I Wept When I Was Denied Visa, But Today I'm Best Graduating Student In Nigeria


Her name is Boluwatife Oyekan, she wanted to leave Nigeria and seek for a better life elsewhere but efforts in that regards failed as she was denied a Canadian Visa. About 5 years down the line, Boluwatife emerged the best graduating student of Caleb University, Lagos.

For Boluwatife Oyekan, achieving a first class grade is the fruit of a lot of sacrifice and self-denial:
“I never gave room for any distraction. One, I did not get involved in any amorous affair with the opposite sex. Again, I developed a workable reading time table for myself; and I kept to it."
She was the cynosure of all eyes at the institution’s third convocation ceremony held at its multipurpose hall, according to Punch's Samuel Awoyinfa.

According to her, she avoided distractions on the campus, including having any romantic affair with any boy or men, attending parties and succumbing to peer pressure to indulge in frivolities.

She says, “Essentially, it is the way you are dressed that people will address you. I kept to the doctrine of my church: the Deeper Life Bible Church. I never wore any skimpy dress. In fact, I never wore earrings. So, no boy ever came to me to say, ‘Bolu, I want to date you.”

Apart from being the best graduating student, Boluwatife, who scored a Cumulative Grade Point Average of 4.75, also got other cash awards for being the best graduating student in her department, College of Pure and Applied Science. She is also the most outstanding student.

The 21yrs old graduate of Industrial Chemistry says the counselling she got from the Dean of her department, Prof. Olukayode Ajayi, also helped her a great deal. She explains that Ajayi, who counselled her on her first day in the school, told her about his own undergraduate days and how he managed his time.

She says, “He told me never to pile up my dirty clothes but to wash them as they got dirty. While others were washing their own piles of dirty clothes on Saturday, I was free from such. So, I usually headed for the academic block, where I would bury myself in my books, reading.

“The dean also advised me on how to read my notes. He said when a lecturer gives the first lecture and gives a note, I should read it. When the lecturer gives the second one, I should read it over and then go back to the first one and also read. So, on and on, that was how I pursued my study.”

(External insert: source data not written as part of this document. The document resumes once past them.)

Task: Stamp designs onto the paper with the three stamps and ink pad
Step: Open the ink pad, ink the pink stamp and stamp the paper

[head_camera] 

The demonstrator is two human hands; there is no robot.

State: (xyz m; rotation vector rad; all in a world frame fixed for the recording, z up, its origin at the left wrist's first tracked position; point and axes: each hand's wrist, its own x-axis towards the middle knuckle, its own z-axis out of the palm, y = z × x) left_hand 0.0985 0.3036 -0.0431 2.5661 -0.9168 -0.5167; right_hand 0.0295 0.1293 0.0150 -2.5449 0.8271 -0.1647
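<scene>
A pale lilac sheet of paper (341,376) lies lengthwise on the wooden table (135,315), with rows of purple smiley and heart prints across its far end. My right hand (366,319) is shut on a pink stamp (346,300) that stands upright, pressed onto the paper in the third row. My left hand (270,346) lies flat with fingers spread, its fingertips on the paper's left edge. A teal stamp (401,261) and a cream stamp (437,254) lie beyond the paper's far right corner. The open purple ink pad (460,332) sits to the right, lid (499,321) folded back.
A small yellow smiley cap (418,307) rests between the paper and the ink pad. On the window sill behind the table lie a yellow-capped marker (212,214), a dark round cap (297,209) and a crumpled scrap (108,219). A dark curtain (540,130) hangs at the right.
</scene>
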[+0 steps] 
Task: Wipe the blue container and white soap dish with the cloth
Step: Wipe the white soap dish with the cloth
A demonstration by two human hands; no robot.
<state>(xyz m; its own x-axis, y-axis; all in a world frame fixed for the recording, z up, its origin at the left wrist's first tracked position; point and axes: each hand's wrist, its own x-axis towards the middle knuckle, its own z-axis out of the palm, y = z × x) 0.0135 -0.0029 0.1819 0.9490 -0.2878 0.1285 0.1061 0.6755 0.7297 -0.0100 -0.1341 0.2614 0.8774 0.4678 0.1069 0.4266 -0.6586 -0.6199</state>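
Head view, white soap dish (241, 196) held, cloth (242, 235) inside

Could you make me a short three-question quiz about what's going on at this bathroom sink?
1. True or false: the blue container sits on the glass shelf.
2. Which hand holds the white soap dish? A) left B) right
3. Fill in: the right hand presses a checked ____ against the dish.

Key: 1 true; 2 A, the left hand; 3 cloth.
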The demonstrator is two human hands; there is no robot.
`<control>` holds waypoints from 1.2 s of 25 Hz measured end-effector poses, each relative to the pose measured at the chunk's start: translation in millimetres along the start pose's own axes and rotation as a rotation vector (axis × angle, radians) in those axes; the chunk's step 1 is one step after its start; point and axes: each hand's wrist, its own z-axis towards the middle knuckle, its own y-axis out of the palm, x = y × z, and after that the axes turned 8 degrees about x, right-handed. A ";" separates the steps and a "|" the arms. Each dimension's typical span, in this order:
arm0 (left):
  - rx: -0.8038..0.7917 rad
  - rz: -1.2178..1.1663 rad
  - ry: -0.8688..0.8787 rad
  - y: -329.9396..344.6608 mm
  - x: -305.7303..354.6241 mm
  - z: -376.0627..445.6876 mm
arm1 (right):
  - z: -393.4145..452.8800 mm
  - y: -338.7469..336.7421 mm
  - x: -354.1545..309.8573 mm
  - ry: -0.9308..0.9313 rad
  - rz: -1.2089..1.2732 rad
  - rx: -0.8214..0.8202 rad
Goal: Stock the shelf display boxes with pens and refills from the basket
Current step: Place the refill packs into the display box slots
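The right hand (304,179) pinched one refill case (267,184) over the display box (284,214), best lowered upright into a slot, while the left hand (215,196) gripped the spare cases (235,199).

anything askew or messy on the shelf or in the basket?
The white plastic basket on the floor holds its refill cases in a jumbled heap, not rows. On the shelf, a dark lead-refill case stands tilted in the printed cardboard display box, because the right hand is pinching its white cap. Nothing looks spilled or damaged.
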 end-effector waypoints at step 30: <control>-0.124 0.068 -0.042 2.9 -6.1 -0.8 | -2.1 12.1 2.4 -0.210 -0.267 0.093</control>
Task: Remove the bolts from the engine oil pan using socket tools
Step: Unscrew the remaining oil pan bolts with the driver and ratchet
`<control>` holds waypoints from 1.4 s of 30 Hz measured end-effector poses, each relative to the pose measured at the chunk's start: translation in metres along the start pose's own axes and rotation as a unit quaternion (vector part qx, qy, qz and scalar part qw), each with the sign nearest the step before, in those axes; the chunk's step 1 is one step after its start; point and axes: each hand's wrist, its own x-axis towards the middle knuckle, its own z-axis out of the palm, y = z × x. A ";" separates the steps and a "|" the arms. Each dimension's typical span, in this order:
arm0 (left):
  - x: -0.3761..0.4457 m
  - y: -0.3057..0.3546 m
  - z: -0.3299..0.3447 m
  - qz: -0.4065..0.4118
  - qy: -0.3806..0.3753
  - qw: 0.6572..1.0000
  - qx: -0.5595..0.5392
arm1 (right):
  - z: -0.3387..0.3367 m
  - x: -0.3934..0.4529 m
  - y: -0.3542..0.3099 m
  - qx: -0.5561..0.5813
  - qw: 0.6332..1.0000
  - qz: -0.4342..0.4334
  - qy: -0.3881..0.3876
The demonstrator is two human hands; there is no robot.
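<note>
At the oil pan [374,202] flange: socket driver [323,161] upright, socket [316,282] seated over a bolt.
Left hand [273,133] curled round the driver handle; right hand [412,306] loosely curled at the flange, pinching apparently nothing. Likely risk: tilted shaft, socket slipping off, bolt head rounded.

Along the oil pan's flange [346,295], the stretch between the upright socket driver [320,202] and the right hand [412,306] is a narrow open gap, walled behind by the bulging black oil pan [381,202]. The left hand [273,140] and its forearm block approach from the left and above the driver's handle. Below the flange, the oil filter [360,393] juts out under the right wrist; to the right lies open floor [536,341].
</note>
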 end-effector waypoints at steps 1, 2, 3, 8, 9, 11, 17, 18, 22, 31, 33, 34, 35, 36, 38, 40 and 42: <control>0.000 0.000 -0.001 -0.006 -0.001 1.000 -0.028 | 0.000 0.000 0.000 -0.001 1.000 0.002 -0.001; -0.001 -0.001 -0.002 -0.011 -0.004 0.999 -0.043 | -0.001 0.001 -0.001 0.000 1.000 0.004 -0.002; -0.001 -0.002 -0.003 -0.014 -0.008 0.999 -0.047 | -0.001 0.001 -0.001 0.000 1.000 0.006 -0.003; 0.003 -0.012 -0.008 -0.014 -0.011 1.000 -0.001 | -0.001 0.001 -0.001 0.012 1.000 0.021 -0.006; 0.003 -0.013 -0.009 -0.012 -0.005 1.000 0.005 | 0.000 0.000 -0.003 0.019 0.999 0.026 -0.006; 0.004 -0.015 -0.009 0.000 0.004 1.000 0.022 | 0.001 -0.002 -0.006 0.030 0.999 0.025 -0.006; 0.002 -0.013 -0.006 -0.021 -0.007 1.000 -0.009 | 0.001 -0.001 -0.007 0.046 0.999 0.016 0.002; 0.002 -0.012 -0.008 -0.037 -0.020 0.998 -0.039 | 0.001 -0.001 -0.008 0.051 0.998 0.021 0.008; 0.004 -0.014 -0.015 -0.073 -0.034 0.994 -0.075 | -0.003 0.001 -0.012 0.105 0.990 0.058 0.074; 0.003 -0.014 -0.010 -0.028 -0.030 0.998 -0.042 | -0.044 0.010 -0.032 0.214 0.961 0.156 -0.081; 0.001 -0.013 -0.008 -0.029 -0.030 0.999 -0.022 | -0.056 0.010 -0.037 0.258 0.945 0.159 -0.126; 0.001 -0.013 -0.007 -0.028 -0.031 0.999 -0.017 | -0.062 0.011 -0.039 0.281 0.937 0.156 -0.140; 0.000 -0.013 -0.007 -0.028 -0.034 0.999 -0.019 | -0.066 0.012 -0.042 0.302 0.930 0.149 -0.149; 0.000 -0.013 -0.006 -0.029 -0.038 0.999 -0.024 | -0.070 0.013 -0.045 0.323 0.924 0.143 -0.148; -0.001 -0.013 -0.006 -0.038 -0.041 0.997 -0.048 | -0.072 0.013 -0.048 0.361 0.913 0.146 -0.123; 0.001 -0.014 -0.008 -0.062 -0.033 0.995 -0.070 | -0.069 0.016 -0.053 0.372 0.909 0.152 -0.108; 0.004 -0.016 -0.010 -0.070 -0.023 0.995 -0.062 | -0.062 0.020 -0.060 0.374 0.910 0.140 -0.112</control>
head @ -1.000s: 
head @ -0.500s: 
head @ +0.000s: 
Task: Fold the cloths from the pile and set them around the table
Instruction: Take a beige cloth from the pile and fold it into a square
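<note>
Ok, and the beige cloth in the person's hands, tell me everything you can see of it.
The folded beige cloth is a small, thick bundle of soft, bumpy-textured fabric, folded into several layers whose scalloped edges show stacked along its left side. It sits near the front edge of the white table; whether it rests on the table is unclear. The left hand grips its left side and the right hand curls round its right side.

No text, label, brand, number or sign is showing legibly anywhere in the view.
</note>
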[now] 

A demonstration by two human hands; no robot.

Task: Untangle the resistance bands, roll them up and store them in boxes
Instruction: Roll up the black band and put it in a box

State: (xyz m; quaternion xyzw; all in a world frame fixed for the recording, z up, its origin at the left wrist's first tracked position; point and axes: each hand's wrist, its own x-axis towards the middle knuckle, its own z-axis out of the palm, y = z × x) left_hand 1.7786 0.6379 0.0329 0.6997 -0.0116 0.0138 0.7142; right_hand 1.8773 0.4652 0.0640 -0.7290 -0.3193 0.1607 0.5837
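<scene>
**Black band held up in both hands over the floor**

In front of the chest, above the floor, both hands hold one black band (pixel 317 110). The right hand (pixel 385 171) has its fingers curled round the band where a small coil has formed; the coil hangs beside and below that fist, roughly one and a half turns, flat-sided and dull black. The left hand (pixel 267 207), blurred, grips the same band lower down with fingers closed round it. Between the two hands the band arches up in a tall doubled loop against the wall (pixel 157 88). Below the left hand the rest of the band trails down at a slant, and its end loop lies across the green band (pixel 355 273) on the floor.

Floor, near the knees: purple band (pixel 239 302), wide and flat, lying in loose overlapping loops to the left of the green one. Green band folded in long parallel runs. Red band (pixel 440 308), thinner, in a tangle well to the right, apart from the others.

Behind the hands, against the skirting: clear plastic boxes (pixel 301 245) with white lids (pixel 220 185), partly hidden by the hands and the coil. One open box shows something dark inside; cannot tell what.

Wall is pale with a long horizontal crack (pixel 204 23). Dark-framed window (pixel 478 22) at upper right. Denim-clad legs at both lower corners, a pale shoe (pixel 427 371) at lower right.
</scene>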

She adds, “I was offered admission to read Medicine. But the Canadian Embassy refused to give me visa, giving an excuse that I was not a bonafide student. I wept and almost became inconsolable. But now I believe it was God who did not want me to travel abroad then.

“Then, though I was attending a church, I was not God-fearing. It was while I was in Caleb University that I really moved closer to God, and I thank all those numerous people who came and preached at the school chapel throughout my stay there.”


Boluwatife is the fourth of Mr. and Mrs. Olusegun Oyekan’s six children. The mother is a nurse while the father works with an electrical company.